Next we will return to the second question posed earlier in this lesson.

Question 2: Do the husbands and wives accurately perceive the responses of their spouses?

To understand this question, let us return to the four questions asked of each husband and wife pair. The questions were:

1. What is the level of passionate love you feel for your partner?
2. What is the level of passionate love your partner feels for you?
3. What is the level of companionate love you feel for your partner?
4. What is the level of companionate love your partner feels for you?

Notice that these questions are all paired. The odd numbered questions ask about how each person feel about their spouse, while the even numbered questions ask how each person thinks their spouse feels towards them. The question that we are investigating now asks about perception, so here we are trying to see if the husbands accurately perceive the responses of their wives and conversely to the wives accurately perceive the responses of their husbands.

In more detail, we may ask:

In this case we are asking if the wife accurately perceives the amount of passionate love her husband feels towards her.

Here, we are asking if the husband accurately perceives the amount of passionate love his wife feels towards him.
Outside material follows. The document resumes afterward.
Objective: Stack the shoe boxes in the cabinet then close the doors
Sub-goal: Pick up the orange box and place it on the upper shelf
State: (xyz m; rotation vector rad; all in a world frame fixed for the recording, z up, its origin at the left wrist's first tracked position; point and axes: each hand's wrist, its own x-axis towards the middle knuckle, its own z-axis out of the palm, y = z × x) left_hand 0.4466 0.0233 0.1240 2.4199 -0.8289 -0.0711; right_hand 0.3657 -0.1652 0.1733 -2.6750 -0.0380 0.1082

• Does the husband's answer to question 1 match the wife's answer to question 2.
• Secondly, does the wife's answer to question 1 match the husband's answer to question 2.
• Similarly, does the husband's answer to question 3 match the wife's answer to question 4, and
• Does the wife's answer to question 3 match the husband's answer to question 4.

To address the research question we need to define four new variables as follows:

• \(Z_{i1} = X_{1i1} - X_{2i2}\) - (for the \(i^{th}\) couple, the husbands response to question 1 minus the wives response to question 2.)
• \(Z_{i2} = X_{1i2} - X_{2i1}\) - (for the \(i^{th}\) couple, the husbands response to question 2 minus the wives response to question 1.)
• \(Z_{i3} = X_{1i3} - X_{2i4}\) - (for the \(i^{th}\) couple, the husbands response to question 3 minus the wives response to question 4.)
• \(Z_{i4} = X_{1i4} - X_{2i3}\) - (for the \(i^{th}\) couple, the husbands response to question 4 minus the wives response to question 3.)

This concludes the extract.